** EXERCISE INPUT follows **

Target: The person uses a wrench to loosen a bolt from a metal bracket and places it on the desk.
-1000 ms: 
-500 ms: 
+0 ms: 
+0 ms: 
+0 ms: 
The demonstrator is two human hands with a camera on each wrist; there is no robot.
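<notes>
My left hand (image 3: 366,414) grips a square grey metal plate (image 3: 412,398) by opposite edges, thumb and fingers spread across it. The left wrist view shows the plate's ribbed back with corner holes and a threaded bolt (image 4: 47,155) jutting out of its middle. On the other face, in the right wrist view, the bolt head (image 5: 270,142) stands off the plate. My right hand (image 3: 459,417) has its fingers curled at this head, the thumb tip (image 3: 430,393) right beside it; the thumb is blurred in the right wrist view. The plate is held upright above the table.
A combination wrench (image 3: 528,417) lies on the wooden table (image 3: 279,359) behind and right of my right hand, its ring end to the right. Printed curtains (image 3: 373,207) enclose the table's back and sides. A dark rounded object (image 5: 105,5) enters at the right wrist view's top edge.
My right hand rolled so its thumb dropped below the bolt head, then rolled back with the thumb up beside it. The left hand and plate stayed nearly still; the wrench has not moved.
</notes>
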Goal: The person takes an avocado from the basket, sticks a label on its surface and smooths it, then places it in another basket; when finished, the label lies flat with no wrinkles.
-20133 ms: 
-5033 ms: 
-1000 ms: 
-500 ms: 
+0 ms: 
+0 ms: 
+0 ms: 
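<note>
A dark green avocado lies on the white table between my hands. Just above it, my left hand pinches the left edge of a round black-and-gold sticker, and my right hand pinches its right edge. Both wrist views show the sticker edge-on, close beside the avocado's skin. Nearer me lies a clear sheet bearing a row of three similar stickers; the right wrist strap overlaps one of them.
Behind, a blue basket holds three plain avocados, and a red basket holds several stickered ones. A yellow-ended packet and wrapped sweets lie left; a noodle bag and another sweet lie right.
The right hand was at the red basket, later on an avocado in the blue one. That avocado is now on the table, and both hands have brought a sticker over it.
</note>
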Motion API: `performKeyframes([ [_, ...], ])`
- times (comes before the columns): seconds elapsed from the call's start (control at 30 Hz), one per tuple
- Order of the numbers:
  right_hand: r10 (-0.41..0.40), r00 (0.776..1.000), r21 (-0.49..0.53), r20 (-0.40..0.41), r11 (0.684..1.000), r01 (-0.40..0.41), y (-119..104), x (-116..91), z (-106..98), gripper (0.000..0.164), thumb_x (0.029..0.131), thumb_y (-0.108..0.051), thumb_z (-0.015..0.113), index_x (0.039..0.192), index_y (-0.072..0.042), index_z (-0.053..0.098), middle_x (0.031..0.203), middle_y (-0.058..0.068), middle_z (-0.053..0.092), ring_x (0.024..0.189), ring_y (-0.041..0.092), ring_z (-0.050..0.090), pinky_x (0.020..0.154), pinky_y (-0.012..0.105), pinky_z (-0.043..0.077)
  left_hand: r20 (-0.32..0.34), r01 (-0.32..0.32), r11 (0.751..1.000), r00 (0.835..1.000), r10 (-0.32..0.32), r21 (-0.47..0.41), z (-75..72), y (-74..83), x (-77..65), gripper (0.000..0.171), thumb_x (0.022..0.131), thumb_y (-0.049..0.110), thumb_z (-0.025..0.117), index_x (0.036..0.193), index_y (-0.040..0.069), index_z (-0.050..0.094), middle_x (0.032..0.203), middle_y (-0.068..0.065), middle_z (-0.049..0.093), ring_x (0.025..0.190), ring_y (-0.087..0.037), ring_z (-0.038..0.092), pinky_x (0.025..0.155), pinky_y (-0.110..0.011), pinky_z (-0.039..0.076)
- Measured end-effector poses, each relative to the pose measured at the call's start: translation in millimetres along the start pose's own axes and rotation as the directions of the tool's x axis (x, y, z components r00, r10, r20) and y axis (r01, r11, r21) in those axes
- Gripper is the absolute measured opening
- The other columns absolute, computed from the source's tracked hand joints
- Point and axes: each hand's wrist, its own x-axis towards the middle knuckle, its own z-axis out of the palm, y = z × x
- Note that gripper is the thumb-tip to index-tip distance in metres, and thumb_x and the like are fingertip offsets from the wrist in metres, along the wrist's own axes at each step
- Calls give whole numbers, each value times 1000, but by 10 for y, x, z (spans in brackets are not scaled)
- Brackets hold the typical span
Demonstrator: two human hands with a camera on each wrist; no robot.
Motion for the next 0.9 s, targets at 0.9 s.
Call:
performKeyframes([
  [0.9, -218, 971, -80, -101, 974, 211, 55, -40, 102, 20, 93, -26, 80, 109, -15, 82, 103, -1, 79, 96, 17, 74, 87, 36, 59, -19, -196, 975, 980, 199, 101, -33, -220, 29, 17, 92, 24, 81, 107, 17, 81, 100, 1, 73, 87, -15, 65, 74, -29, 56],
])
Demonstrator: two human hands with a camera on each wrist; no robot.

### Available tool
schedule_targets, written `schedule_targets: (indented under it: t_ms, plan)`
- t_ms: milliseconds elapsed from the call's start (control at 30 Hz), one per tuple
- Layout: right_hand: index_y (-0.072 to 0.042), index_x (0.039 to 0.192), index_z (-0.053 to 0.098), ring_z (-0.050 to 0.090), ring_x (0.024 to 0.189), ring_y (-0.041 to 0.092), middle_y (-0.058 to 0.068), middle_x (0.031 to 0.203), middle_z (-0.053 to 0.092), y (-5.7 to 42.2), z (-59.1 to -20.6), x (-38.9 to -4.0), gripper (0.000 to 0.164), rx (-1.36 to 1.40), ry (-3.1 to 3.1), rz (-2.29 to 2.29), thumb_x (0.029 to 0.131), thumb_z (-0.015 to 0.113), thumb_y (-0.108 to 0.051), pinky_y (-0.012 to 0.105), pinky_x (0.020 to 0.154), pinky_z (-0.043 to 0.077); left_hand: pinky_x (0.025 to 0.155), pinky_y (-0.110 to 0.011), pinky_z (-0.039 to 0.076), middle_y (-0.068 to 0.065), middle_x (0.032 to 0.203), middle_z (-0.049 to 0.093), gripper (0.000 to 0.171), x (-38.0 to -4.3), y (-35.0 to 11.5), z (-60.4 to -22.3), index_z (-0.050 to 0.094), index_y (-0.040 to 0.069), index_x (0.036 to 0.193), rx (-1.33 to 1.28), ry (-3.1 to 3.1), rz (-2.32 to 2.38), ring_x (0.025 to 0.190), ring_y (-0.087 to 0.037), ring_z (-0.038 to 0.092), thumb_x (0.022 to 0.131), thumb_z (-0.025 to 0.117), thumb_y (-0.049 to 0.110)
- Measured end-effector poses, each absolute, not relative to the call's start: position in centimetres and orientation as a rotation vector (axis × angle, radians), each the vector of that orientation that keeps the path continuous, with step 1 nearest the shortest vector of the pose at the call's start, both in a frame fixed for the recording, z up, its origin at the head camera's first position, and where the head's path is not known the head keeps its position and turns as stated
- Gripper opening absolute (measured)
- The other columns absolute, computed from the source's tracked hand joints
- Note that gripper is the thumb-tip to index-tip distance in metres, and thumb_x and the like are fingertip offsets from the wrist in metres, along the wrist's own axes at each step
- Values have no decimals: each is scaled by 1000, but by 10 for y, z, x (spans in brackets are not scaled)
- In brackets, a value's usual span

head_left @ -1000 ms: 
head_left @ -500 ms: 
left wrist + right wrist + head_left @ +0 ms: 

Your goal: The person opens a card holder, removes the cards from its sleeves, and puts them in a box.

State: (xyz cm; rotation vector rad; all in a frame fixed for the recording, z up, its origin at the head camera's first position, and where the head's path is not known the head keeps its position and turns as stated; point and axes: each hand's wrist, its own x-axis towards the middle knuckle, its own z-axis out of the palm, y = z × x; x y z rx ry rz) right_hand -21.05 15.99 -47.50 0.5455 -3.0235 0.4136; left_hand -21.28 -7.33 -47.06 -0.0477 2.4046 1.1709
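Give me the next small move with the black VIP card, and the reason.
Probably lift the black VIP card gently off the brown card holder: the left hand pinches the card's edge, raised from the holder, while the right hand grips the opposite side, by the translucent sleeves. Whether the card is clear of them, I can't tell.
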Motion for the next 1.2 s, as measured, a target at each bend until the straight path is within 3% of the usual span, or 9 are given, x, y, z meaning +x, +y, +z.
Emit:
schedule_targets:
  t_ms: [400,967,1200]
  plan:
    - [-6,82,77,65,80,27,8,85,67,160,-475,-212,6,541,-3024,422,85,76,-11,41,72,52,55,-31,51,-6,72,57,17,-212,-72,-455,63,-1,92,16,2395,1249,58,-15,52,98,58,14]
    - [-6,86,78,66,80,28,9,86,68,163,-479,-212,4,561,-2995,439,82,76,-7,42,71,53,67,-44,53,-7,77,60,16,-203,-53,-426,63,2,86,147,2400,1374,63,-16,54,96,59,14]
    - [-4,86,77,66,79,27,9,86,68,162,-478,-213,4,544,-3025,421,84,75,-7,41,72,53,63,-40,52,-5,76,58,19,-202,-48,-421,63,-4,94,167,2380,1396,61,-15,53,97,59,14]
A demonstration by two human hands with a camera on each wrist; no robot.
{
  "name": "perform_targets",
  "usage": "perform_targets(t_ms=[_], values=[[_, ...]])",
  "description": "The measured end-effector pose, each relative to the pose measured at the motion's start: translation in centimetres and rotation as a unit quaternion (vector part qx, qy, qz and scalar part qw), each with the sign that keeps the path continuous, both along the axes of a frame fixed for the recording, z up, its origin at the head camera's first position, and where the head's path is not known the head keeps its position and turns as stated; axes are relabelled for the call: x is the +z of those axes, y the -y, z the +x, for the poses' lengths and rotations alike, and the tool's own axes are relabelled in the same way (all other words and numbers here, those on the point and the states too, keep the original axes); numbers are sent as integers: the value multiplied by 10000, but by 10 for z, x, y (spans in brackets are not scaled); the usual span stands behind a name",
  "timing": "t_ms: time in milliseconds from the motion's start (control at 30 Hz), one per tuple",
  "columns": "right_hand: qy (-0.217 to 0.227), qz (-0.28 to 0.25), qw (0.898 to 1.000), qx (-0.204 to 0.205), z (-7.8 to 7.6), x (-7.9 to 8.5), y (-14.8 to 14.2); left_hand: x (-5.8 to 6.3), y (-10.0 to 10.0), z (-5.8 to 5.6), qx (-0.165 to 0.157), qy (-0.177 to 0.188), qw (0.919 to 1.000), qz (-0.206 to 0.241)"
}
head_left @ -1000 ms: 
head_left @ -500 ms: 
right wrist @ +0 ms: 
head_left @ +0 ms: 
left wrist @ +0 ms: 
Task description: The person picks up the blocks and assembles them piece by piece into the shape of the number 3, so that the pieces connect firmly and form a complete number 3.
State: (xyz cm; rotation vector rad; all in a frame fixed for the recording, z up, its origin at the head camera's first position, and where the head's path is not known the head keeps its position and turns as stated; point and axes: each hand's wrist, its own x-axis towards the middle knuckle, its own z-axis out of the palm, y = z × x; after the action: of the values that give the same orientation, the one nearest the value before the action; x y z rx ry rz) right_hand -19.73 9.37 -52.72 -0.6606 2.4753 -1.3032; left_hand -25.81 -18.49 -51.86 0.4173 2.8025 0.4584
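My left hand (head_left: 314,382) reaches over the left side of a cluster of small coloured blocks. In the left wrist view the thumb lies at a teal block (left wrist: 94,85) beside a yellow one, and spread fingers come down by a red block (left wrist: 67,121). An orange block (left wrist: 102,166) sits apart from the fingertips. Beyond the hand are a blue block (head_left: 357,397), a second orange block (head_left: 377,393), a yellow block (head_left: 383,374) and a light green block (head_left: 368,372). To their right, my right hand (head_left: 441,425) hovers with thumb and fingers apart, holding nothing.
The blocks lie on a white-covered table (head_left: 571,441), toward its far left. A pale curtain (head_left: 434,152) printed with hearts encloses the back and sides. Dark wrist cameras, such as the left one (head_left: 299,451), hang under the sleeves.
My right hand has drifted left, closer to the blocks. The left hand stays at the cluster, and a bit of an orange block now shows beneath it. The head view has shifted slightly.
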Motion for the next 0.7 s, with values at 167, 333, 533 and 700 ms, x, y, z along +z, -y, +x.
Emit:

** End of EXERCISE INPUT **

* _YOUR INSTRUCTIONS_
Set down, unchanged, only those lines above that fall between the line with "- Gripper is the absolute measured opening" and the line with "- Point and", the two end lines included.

* _TASK SOLUTION_
- Gripper is the absolute measured opening
- The other columns absolute, computed from the source's tracked hand joints
- Point and axes: each hand's wrist, its own x-axis towards the middle knuckle, its own z-axis out of the palm, y = z × x

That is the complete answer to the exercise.